A Heart Aflame: On Piety and the Glory of God
Few people enjoy being called pietistic today. The word piety has become a pejorative term today. Classifying someone as “pietistic” most often connotes excessive religiosity, self-righteousness, or a holier-than-thou attitude. The etymology of the word piety, however, is more positive. The Old Testament term for this word means “the fear of the Lord,” and its equivalent in the New Testament, eusebeia, means “reverence for God” and “godliness.” The Latin term for piety (pietas) indicates conscientiousness and scrupulousness with regard to one’s duty to God, to family, and to the fatherland (patria). As such, pietas is rooted in love and shows itself in loyalty, kindness, honesty, and compassion. The German word (fromm) signifies “godly and devout” or “gentle, harmless, and simple.” The English word implies pity and compassion. We don't use the word piety very much today. Nowadays, the word spirituality is used far more often. This latter term originated from Roman Catholic sources during the seventeenth century, but has since become the dominant term for describing how people approach religious things. Pop culture figures as diverse as Madonna, Bruce Springsteen, and Oprah Winfrey talk about spirituality as a means of connecting with some "higher power," religious truth, or even themselves.
But many in the Christian tradition, particularly Protestants, have preferred the term piety. Part of the reason for this is that piety often communicates "reverence joined with love of God which the knowledge of his benefits induces" (Calvin, Institutes of the Christian Religion, 1.2.1). But piety also stands for a whole realm of practices that shape our reverence and love for God. Practices such as worship, prayer, singing, and service help form and guide the way our reverence and love for God express themselves. These practices also remind us of Christ's benefits granted to us through faith in him; they thus become a means for inducing piety. As might now be obvious, a discussion on piety is also a discussion on how the Christian life should be lived. On piety, Calvin wrote, “The whole life of Christians ought to be a sort of practice of godliness”—or, as the subtitle of the first edition of his Institutes states, “Embracing almost the whole sum of piety and whatever is necessary to know of the doctrine of salvation: A work most worthy to be read by all persons zealous for piety.”

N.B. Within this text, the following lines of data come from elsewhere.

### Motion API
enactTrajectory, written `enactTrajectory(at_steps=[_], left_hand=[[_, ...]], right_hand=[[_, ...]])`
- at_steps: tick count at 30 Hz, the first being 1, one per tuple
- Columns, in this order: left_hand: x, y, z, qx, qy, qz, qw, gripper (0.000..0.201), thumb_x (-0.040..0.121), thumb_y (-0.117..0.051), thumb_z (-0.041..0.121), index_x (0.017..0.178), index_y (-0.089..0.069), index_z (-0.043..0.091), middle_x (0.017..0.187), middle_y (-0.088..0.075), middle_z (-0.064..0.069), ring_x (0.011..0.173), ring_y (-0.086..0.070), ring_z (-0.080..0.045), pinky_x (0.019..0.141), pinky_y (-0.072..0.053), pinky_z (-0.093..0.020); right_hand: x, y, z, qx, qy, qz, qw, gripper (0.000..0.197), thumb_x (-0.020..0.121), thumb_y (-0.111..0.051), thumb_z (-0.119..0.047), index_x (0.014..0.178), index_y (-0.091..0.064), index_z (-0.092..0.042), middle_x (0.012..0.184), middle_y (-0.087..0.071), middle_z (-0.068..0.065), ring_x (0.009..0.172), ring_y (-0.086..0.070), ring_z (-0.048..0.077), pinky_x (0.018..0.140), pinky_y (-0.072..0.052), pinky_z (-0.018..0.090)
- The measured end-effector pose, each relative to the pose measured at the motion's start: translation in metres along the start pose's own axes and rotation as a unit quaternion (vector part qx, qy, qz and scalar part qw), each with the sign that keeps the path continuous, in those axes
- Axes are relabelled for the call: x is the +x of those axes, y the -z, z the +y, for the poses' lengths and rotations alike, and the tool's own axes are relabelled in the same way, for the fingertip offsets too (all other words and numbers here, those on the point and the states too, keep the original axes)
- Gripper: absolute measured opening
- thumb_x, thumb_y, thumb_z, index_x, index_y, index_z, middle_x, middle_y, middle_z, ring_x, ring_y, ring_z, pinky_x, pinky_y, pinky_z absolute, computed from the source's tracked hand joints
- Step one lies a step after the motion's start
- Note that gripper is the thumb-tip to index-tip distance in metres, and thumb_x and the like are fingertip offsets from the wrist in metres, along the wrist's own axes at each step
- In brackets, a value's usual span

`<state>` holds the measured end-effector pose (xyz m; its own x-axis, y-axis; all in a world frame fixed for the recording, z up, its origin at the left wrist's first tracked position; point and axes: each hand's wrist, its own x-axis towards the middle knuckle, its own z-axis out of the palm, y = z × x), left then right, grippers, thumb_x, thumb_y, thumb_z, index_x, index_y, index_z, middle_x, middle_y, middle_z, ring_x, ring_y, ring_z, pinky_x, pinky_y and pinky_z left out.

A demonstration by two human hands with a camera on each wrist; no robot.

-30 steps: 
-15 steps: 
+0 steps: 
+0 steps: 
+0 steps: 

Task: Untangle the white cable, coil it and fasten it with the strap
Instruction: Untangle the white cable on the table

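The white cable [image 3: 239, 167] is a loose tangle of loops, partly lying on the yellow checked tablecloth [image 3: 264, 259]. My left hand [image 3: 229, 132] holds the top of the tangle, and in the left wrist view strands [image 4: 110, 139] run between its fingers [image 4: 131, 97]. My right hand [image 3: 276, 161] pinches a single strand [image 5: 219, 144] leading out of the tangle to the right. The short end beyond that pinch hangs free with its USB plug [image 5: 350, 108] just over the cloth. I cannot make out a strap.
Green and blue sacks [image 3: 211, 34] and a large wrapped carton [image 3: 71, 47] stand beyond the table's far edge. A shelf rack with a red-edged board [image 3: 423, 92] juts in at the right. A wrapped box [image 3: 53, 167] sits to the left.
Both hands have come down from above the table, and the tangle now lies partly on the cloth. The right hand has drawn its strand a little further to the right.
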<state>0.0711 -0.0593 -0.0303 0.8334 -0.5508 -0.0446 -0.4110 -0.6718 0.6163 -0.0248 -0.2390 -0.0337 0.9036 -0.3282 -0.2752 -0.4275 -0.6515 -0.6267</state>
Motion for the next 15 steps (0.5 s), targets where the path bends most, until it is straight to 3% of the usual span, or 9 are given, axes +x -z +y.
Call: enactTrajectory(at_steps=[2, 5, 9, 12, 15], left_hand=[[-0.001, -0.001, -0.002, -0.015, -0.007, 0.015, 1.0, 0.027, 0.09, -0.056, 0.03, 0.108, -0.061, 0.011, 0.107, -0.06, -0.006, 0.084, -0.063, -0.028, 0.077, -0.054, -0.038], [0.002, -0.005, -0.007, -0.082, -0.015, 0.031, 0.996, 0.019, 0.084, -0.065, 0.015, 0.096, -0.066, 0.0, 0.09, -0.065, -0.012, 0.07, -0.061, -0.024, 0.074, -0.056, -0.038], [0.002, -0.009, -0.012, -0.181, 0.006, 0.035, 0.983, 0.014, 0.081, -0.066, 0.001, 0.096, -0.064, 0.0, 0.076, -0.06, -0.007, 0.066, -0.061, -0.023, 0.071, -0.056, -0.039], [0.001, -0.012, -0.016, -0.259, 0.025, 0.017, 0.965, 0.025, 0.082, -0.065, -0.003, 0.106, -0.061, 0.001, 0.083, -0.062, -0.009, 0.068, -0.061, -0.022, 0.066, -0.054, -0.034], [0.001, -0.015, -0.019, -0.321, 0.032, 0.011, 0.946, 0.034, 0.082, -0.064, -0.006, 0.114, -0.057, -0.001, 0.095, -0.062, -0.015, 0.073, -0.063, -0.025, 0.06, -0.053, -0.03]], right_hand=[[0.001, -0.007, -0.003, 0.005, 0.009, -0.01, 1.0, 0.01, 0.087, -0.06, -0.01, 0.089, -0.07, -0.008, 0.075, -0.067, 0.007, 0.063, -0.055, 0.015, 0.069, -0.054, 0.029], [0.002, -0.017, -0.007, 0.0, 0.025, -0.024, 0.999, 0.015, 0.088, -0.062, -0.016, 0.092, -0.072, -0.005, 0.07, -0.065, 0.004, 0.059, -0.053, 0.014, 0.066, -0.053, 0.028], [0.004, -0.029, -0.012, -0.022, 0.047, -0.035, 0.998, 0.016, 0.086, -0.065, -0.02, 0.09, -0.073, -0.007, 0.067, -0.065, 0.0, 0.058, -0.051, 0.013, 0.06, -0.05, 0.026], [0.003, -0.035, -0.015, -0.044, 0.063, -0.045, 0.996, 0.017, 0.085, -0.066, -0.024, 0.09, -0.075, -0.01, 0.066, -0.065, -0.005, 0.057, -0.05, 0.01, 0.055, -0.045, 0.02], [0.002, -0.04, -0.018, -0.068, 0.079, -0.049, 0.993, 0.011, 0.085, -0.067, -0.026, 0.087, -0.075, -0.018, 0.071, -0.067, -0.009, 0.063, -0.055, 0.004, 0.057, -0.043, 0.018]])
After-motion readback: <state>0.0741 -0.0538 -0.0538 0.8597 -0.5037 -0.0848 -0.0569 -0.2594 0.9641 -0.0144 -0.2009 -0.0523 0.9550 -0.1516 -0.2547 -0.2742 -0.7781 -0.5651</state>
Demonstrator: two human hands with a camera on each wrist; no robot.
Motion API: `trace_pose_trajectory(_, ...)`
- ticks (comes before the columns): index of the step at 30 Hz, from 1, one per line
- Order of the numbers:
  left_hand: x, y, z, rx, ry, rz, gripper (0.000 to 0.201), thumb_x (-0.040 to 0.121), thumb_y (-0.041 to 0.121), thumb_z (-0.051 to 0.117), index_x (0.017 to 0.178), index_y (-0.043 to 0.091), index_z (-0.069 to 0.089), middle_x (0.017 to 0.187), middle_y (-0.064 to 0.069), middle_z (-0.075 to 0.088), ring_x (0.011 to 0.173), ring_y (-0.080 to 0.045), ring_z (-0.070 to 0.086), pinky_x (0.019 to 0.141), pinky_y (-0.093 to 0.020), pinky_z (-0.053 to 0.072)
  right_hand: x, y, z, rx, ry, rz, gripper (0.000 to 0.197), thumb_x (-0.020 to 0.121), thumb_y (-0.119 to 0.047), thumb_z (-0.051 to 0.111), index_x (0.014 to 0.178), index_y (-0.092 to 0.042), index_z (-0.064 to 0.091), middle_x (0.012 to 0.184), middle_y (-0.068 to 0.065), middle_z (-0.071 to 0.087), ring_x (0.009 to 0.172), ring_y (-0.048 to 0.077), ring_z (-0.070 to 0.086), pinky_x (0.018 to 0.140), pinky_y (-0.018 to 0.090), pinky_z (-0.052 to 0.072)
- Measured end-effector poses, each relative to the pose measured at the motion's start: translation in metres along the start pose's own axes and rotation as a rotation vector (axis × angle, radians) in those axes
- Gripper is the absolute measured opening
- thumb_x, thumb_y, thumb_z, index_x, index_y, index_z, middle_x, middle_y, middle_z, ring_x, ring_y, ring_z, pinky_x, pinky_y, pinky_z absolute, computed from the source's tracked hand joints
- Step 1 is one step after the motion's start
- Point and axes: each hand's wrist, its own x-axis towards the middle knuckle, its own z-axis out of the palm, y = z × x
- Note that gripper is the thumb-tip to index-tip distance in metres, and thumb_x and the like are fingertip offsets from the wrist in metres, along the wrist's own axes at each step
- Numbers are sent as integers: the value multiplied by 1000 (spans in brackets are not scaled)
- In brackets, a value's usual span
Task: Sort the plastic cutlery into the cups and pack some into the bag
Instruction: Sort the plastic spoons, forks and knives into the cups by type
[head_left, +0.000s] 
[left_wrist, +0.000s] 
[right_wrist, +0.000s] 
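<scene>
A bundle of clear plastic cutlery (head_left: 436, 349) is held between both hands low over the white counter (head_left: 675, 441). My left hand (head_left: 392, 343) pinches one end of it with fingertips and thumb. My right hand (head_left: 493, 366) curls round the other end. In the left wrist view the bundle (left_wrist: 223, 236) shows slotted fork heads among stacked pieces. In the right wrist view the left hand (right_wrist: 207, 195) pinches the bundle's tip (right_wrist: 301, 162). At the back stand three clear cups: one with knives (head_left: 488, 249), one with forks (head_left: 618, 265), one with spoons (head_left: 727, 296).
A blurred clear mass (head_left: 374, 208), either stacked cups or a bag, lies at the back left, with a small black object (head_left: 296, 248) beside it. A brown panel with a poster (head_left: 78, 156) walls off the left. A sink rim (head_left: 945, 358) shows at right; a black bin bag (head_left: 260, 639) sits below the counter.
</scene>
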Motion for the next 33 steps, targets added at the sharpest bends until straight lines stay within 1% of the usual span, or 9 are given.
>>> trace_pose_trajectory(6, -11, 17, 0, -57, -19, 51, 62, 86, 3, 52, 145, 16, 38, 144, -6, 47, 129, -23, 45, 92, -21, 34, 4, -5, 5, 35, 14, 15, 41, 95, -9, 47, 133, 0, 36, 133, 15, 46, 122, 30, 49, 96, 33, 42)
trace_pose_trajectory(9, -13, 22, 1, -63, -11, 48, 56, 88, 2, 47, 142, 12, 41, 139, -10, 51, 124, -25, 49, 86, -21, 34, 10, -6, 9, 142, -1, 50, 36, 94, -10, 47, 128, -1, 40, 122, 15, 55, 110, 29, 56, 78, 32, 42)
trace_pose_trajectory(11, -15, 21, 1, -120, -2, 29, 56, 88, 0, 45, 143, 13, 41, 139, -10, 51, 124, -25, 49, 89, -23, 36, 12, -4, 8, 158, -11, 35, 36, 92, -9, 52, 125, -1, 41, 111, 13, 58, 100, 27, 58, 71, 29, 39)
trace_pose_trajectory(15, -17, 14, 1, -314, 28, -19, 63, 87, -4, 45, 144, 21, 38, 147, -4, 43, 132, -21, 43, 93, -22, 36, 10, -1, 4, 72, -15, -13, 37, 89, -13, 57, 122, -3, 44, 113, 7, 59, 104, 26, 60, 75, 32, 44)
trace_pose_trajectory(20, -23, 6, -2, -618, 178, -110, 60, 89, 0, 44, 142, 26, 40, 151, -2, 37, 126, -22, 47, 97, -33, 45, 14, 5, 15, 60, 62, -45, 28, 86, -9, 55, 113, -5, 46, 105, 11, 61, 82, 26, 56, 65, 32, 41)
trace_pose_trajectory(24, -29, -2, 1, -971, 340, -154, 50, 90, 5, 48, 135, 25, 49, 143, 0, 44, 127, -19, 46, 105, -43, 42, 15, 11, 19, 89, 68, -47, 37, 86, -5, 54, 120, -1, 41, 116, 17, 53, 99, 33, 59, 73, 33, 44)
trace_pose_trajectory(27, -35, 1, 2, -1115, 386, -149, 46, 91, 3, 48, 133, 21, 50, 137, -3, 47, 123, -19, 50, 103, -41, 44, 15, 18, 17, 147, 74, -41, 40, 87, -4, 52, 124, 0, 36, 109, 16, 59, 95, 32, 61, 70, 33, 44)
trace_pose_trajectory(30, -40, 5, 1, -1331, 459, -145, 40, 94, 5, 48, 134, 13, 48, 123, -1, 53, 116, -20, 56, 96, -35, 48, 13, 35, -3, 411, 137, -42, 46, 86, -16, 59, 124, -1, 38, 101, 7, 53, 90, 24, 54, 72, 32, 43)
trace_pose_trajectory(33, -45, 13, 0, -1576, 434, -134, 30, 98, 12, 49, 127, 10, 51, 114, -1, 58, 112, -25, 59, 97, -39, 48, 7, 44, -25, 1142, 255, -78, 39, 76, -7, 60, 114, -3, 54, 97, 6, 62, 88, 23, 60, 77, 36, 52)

So, why is piety important? The goal of piety is to recognize and praise the glory of God—glory that shines in God’s attributes, in the structure of the world, and in the death and resurrection of Jesus Christ. The desire to glorify God supersedes even the desire for personal salvation in every truly pious person. We were created that God might be glorified in us, and the Christian should yearn to live out this purpose. Furthermore, God redeems, adopts, and sanctifies his people that his glory would shine in them and deliver them from impious self-seeking. As a result, the pious person’s deepest concern is God himself and the things of God—God’s Word, God’s authority, God’s gospel, God’s truth. A Christian yearns to know more of God and to commune more with him.
Much of what passes for an evangelical understanding of the Christian life separates knowledge about God (doctrine) from knowing God personally (life). But the Christian life is a way of life that is based on doctrine; or, to put it another way, our practices are based squarely on our beliefs. Whether it was sixteenth-century theologian John Calvin writing his Institutes as a manual of piety, nineteenth-century theologian Charles Hodge spelling out the basics of the Christian life in his The Way of Life, or twentieth-century theologian J. I. Packer leading people through a well-wrought discussion of the attributes of God in his Knowing God—many have stressed that the means for "experiencing God" in our lives is through a proper understanding of who God is, who we are, and what Christ has done for and in us.
This dual emphasis of nurturing the mind and the soul is sorely needed today. On one hand, we confront the problem of dry, Christian orthodoxy, which correctly teaches doctrine but lacks emphasis on vibrant, godly living. The result is that people bow before the doctrine of God without yearning for a vital, spiritual union with the God of doctrine. On the other hand, Pentecostal and charismatic Christians propose emotionalism in protesting a formal, lifeless Christianity, but this emotionalism is not solidly rooted in Scripture. The result is that people put human feeling above the triune God as he reveals himself in Scripture. What is needed is a marriage of theology and piety that marries head, heart, and hand to motivate one another to live for God’s glory and our neighbor’s well-being.
Piety understood in this sense is not something to be despised or shunned; rather, we are called to promote it in the Reformation teaching of holy, dependent, loving, and godly living. Being called “pious” or “pietistic” in its true sense is a compliment! If we think otherwise, we need to reconsider our definition of piety.
Does our definition stem from its proper use in Scripture or from its improper application in much of contemporary society? Godliness, spirituality, or piety is not a means to an end (i.e., eternal, felicitous life), but an expression of this life merited by Jesus Christ. For this reason, the cultivation of piety is preeminently connected to the means of grace. In short, piety means experiencing sanctification as a divine, gracious work of renewal expressed in repentance and righteousness, which progresses through conflict and adversity in a Christ-like manner for all of a believer’s life, anticipating the day when piety will be perfected in eternal sanctification in heaven.